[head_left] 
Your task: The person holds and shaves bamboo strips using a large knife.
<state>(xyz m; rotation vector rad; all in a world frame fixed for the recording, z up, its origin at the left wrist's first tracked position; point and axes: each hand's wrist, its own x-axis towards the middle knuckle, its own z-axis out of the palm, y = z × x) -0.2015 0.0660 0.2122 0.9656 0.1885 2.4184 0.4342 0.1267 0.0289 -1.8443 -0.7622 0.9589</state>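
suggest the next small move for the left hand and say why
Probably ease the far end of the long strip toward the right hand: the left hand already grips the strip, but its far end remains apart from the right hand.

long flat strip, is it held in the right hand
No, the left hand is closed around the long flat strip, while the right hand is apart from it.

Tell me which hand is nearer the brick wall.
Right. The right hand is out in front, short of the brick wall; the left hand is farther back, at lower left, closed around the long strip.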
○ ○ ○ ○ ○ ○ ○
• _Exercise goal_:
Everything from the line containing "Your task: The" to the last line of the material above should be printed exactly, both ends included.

• _Output_:
Your task: The person holds and shaves bamboo strips using a large knife.
<state>(xyz m; rotation vector rad; all in a world frame fixed for the recording, z up, its origin at the left wrist's first tracked position; point and axes: each hand's wrist, its own x-axis towards the middle knuckle, its own z-axis out of the palm, y = z × x) -0.2015 0.0660 0.2122 0.9656 0.1885 2.4184 0.4342 0.1267 0.0289 -1.8443 -0.7622 0.9589</state>
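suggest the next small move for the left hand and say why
Probably ease the far end of the long strip toward the right hand: the left hand already grips the strip, but its far end remains apart from the right hand.

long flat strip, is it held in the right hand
No, the left hand is closed around the long flat strip, while the right hand is apart from it.

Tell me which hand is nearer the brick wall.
Right. The right hand is out in front, short of the brick wall; the left hand is farther back, at lower left, closed around the long strip.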

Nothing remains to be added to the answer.